Honduras aportó alarifes especializados en sistemas hidráulicos llamados “Maestros de Cañerías” nacidos al calor de los desafíos que presentaba la topografía de su territorio. Guatemala se especializó en “Maestros Carpinteros” que, de acuerdo con las técnicas de la época, ellos labraron las techumbres de madera según sus diversas modalidades además de balcones y corredores. Los asientos notariales limeños revelan algunos de sus nombres como Alonso Velásquez, Bartolomé Calderón, Pedro de Céspedes, Juan Vivas Guerrero y Diego de Medina que trabajaban magistralmente la madera nicaragüense y guatemalteca.

Una larga lista de alarifes locales fue tachonando la Ciudad de los Reyes con vistosos monumentos, todos ellos modelados conforme al estilo peculiar que caracteriza la arquitectura limeña con insumos centroamericanos: Alonso de Arenas, Diego Guillén, Andrés de Espinosa, Joseph de la Sida, Antonio Mayordomo, Domingo Alonso, Francisco de Ibarra, Miguel Izquierdo, Miguel de Garay, Francisco Cano Melgarejo, Pedro Miguel, Miguel Rodríguez, Diego de Mondragón, Juan de Ego Aguirre, Juan Iñigo de Erazo y Julián Sánchez, entre otros. La ironía es que -señala San Cristóbal (1998)- muchos fallecieron pobres.

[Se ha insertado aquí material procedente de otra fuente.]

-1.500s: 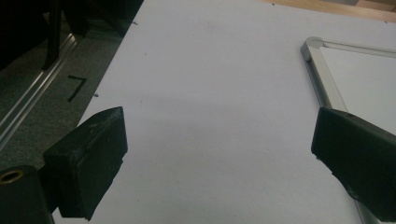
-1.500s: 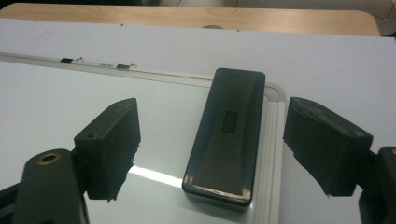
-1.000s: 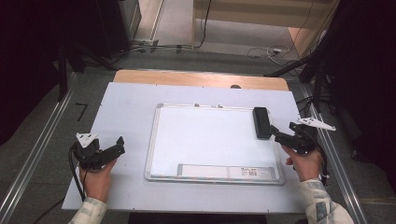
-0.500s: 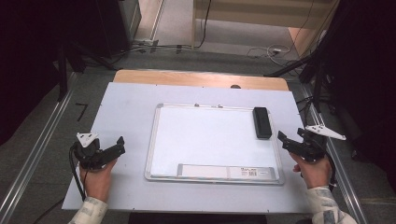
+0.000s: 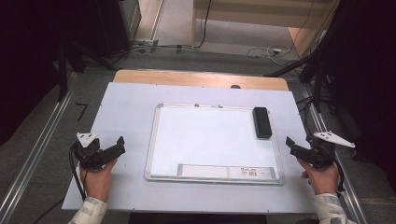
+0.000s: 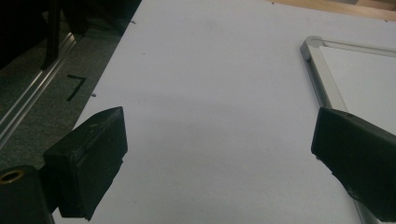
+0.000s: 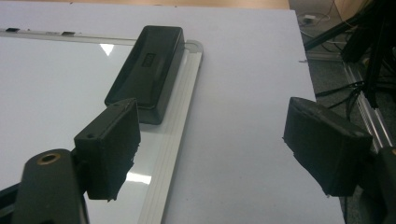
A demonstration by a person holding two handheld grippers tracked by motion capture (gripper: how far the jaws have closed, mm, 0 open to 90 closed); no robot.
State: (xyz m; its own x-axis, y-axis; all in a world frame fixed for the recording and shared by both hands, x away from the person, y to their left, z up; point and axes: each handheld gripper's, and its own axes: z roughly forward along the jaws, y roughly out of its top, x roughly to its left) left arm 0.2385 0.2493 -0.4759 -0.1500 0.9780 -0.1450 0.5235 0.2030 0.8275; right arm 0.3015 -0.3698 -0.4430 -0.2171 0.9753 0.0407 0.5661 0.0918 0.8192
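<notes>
I kept my right hand-held gripper (image 5: 295,147) spread wide and empty at the tabletop (image 5: 126,107) edge, aimed at the black eraser (image 5: 262,122) lying on the whiteboard (image 5: 205,137) near its right frame. My left hand-held gripper (image 5: 114,148) waited spread too, well apart, leaving room.

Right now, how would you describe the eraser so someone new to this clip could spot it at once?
Find the whiteboard lying flat in the middle of the table. Go to its far right corner: the eraser lies there on the white surface, along the right frame. It is the sole black block on the board, and the right gripper sits open just off that edge.
</notes>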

La Plaza del mercado de Lima -hoy desaparecida desde finales del s. XIX- representaba el conjunto de edificios virreinales con mayor cantidad de aportes estilísticos centroamericanos. Alrededor de ella, además del mercado, se encontraban localizados los colegios de San Ildefonso, San Pedro Nolasco, Santo Tomás, San Pablo y el Colegio Real, así como el Hospital de la Caridad y la casa de la Inquisición. Angrand, un viajero europeo decimonónico, alcanzó a dibujarla antes de su destrucción.

La urdiembre de colaboración arquitectónica hondureño-peruana alcanzó su cénit a principios del s. XIX cuando los procesos independentistas llevaron a ambas naciones a adoptar el régimen republicano que impuso modelos urbanísticos propios de la revolución industrial del Viejo Continente y, por ende, una transformación urbanística sin transición girando hacia lo que se percibía como la modernidad, punto de inflexión en el que Comayagua y Lima se alejan en sus similitudes arquitectónicas.

*Embajador del Perú para África y Medio Oriente.